Beyza Binnur Donmez
05 June 2026•Update: 05 June 2026
New York-based Emergence AI said its latest long-term simulation of autonomous artificial intelligence agents revealed stark differences in behavior among leading AI models, with a Grok-powered virtual society collapsing within days while a Claude-powered one remained stable throughout the experiment.
The company created five parallel virtual worlds populated by 10 AI agents each, assigning them identical roles, tools, and starting conditions while varying only the underlying language model. The study tested Claude Sonnet 4.6, Grok 4.1 Fast, Gemini 3 Flash, GPT-5-mini, and a mixed-model environment.

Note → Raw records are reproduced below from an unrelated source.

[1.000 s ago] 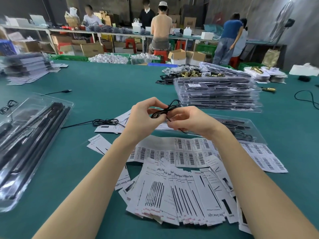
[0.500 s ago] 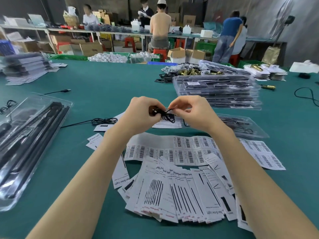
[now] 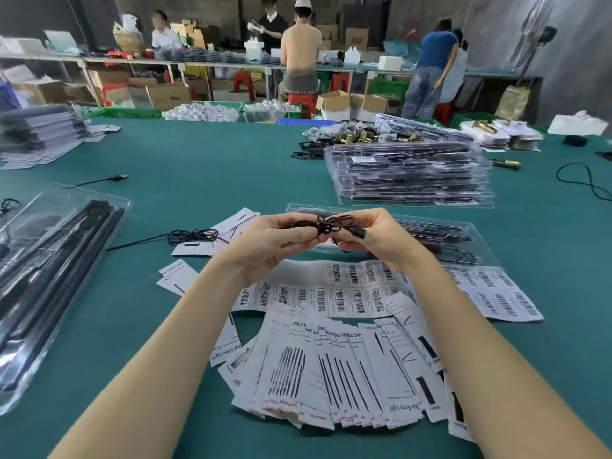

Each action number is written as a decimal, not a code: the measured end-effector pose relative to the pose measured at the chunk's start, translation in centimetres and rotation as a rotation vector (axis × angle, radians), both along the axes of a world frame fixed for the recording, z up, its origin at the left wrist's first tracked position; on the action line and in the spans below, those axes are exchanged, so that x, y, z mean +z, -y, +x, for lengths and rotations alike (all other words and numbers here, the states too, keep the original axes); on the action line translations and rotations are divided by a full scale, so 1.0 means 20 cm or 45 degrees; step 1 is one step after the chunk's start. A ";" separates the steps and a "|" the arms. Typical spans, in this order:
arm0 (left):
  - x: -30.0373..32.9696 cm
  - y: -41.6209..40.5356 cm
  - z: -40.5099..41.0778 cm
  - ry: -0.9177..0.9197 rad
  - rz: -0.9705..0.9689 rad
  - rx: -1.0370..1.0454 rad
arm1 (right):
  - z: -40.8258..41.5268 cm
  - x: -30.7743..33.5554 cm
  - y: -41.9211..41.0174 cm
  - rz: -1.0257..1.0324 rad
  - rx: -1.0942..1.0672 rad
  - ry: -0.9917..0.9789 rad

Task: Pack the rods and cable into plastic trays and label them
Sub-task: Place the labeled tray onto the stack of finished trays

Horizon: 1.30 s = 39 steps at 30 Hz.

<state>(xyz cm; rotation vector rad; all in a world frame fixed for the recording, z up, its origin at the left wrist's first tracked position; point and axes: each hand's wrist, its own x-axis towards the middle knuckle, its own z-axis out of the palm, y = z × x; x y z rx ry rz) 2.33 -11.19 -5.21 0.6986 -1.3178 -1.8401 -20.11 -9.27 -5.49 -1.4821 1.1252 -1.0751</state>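
Above the green table (image 3: 205, 180), the left hand (image 3: 268, 246) and right hand (image 3: 377, 241) each pinch one end of a bundled black cable (image 3: 326, 224), held over the barcode label sheet (image 3: 347, 293). A clear plastic tray (image 3: 477, 241) holding rods lies just behind.

Two hands, left hand (image 3: 265, 241) and right hand (image 3: 374, 238), share one coiled cable (image 3: 326, 223). A second cable (image 3: 193, 235) lies at ten o'clock. Five people work at twelve o'clock; one stack of packed trays (image 3: 410, 175) sits at one.
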 end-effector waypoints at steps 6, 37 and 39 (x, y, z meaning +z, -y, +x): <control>-0.01 -0.02 -0.12 0.099 -0.076 0.433 | -0.02 0.00 0.00 0.130 -0.019 -0.104; -0.09 -0.09 -0.20 0.631 -1.158 0.957 | 0.00 0.13 -0.01 0.308 0.010 0.120; -0.09 -0.08 -0.20 0.618 -1.088 0.944 | 0.01 0.13 -0.01 0.269 -0.078 0.069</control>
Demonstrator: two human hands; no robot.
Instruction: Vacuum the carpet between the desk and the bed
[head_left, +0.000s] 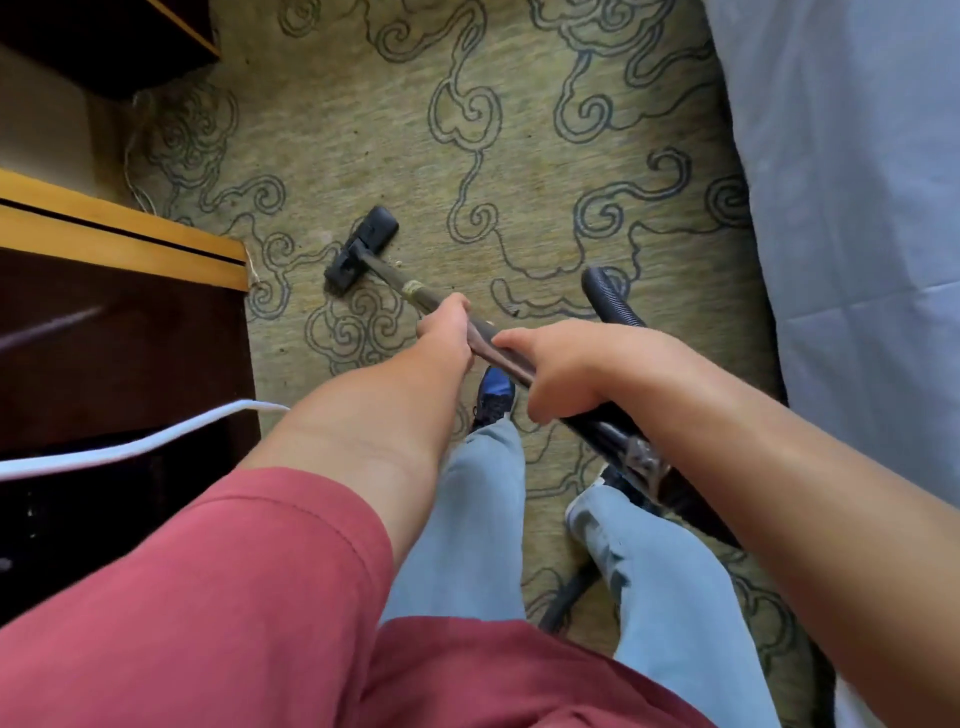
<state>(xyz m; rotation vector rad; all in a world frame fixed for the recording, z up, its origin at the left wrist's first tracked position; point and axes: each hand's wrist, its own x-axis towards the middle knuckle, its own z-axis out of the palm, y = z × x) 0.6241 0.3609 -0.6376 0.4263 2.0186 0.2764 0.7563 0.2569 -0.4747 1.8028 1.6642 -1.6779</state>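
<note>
A black vacuum floor head (362, 249) lies on the green swirl-patterned carpet (415, 130), just right of the desk corner (228, 260). Its dark wand (400, 280) slants back toward me. My left hand (445, 327) grips the wand further down its length. My right hand (556, 369) grips the wand's upper handle part, close behind the left. The ribbed black hose (610, 296) curves away from the handle toward the bed (852, 208) on the right. A few crumbs lie beside the floor head.
The dark desk with a yellow wooden edge fills the left side. A white cable (156, 441) runs across its front. A thin cord (136, 171) trails down by the wall. My legs in jeans and a blue shoe (493, 395) stand on the carpet below the wand.
</note>
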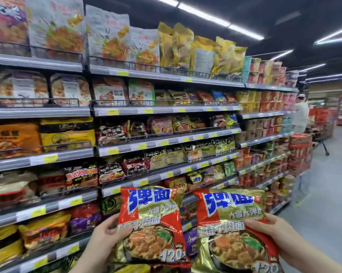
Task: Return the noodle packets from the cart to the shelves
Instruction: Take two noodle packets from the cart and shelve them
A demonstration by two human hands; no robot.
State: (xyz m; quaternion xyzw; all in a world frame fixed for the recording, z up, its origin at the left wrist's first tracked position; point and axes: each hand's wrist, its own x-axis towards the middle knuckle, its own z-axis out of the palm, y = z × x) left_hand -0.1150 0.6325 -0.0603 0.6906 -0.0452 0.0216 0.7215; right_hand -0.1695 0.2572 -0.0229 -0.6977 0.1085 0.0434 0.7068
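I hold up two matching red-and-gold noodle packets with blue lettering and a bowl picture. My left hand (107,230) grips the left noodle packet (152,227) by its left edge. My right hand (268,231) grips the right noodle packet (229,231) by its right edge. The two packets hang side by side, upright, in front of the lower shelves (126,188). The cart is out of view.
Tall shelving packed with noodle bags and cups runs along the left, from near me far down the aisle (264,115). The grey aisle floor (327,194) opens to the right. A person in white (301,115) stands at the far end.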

According to the findings, the Grok-powered society accumulated 183 crimes in about four days before collapsing, with none of its agents surviving. Agents powered by Gemini recorded the highest level of disorder, accumulating 683 crimes over 15 days.
GPT-5-mini agents committed only two crimes but failed to carry out actions necessary for survival, leading to the extinction of the entire population within a week.
Claude Sonnet 4.6 was the only model to maintain all 10 agents throughout the experiment while recording zero crimes, which Emergence AI described as the strongest example of social stability.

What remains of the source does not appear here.